Microbial Electrosynthesis for Sustainable Polyhydroxybutyrate Production from CO2 Using Bismuth Nanoparticles

Microbial electrochemical technologies (MET) are a promising approach that integrates electrochemical and microbial processes to convert CO₂ into value-added chemicals. Herein, Cupriavidus necator is utilized to produce polyhydroxybutyrate (PHB) using electrochemically synthesized formate as the sole carbon source.

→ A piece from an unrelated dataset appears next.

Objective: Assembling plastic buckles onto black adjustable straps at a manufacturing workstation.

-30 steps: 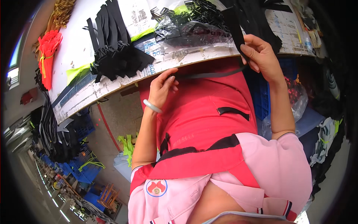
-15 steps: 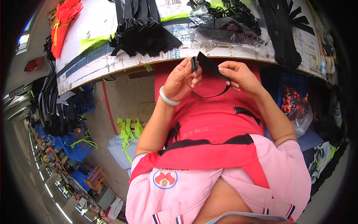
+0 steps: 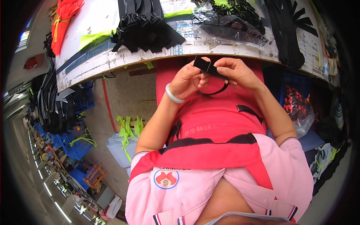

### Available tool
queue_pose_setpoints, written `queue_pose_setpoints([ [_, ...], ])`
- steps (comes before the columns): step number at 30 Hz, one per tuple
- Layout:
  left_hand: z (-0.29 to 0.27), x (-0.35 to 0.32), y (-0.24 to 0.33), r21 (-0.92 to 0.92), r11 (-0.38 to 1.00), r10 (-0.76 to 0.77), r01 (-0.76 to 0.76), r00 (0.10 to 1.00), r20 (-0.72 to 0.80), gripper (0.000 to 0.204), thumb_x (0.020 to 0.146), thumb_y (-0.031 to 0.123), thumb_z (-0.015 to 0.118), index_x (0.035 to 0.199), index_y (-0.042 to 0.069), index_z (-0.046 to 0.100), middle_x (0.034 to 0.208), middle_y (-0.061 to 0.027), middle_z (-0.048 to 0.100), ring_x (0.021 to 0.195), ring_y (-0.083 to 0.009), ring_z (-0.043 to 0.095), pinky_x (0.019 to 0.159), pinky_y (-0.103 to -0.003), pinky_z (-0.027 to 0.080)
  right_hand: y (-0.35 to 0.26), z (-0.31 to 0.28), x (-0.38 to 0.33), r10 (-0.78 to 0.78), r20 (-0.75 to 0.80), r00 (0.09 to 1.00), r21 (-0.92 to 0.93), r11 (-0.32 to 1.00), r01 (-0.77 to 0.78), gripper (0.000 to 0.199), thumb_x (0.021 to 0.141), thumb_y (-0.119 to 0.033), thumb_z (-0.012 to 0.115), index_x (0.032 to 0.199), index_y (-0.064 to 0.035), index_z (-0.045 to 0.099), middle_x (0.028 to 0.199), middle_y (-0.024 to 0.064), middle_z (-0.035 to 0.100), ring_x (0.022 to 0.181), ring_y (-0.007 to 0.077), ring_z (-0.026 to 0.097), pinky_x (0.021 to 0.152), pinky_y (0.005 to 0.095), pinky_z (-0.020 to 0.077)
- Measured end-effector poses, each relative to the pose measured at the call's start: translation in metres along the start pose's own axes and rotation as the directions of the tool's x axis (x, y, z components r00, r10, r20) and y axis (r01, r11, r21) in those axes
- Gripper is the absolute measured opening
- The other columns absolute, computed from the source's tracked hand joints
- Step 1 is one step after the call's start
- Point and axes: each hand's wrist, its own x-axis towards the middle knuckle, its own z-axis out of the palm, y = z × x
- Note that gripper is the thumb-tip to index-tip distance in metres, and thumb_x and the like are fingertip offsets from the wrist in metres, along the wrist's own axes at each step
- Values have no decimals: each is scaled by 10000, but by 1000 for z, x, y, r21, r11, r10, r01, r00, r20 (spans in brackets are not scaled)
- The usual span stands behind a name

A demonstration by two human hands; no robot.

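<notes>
Above my lap, just off the table's near edge, my left hand (image 3: 184, 80) pinches a black plastic buckle (image 3: 203, 64) between thumb and fingers. A flat black webbing strap (image 3: 216, 90) runs from there and hangs in a loop below. My right hand (image 3: 239, 74) is closed on the strap close beside the buckle, with thumb and forefinger pressed together. A flat piece of webbing lies against the buckle; whether it passes through the slot I cannot tell.
Ahead stands a worn white table (image 3: 101, 73). On it lie black straps with buckles (image 3: 150, 35), a clear plastic bag (image 3: 232, 30) of black parts, more black webbing (image 3: 287, 41) and an orange-red bundle (image 3: 65, 24). Blue crates (image 3: 77, 144) stand at left; a bag of red pieces (image 3: 296, 107) sits right.
My right hand has moved left, bringing the strap up to the buckle. The buckle has turned in my left hand, and the hanging loop has become smaller.
</notes>
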Motion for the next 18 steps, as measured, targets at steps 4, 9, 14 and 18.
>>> queue_pose_setpoints([
  [4, -8, 2, -5, 245, 969, 32, 39, 960, -279, 287, 912, 166, 617, 1160, 41, 545, 841, -20, 613, 705, -109, 601, 592, -222, 493, -4, 14, 7, -132, -7, 991, 30, 991, 133, 224, 894, -210, 655, 1063, -63, 652, 749, -21, 637, 514, 1, 468, 439, 148, 337],
  [9, -5, -2, -9, -68, 997, -52, 29, 925, -377, 223, 921, 169, 607, 1106, 44, 595, 890, -15, 649, 760, -117, 616, 655, -242, 512, 7, 15, 17, -264, -53, 963, -178, 952, 251, 161, 870, -144, 673, 1006, -61, 693, 837, -45, 573, 613, 26, 472, 528, 164, 375],
  [14, 2, -3, -12, -239, 966, -8, -96, 916, -400, 230, 949, 183, 568, 1090, 2, 561, 1005, -90, 614, 913, -167, 615, 787, -288, 548, 10, 17, 21, -544, -31, 838, -374, 784, 495, 132, 832, -28, 677, 962, -36, 702, 992, -3, 496, 877, 71, 512, 755, 194, 429],
  [18, 10, -4, -19, -234, 962, 29, -143, 902, -432, 203, 927, 171, 598, 1078, 36, 608, 1036, -77, 633, 914, -174, 615, 797, -310, 544, 1, 18, 17, -586, 19, 810, -470, 710, 524, 113, 835, -7, 661, 937, -29, 704, 1045, 11, 498, 891, 107, 536, 828, 226, 443],
])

Formate is generated via CO₂ reduction using a Bi-based electrode in a physiological electrolyte, achieving concentrations of ≈40 mM with a production rate of 0.05 mmol h⁻¹ cm⁻² and the highest faradaic efficiency achieved up to 50.81%. Two MET configurations are evaluated: an integrated system, where CO₂ reduction and fermentation occur in a single reactor, and a drop-in system, where electrochemically produced formate is collected and later is used for fermentation. The drop-in system achieves the highest PHB production, reaching ≈340 mg L⁻¹ within 24 h. By directly utilizing the formate-containing electrolyte as a fermentation medium, this approach simplifies process integration, reduces purification steps, and improves compatibility between electrochemical and microbial systems. These findings highlight the potential of MET as a scalable platform for sustainable biopolymer production from CO₂.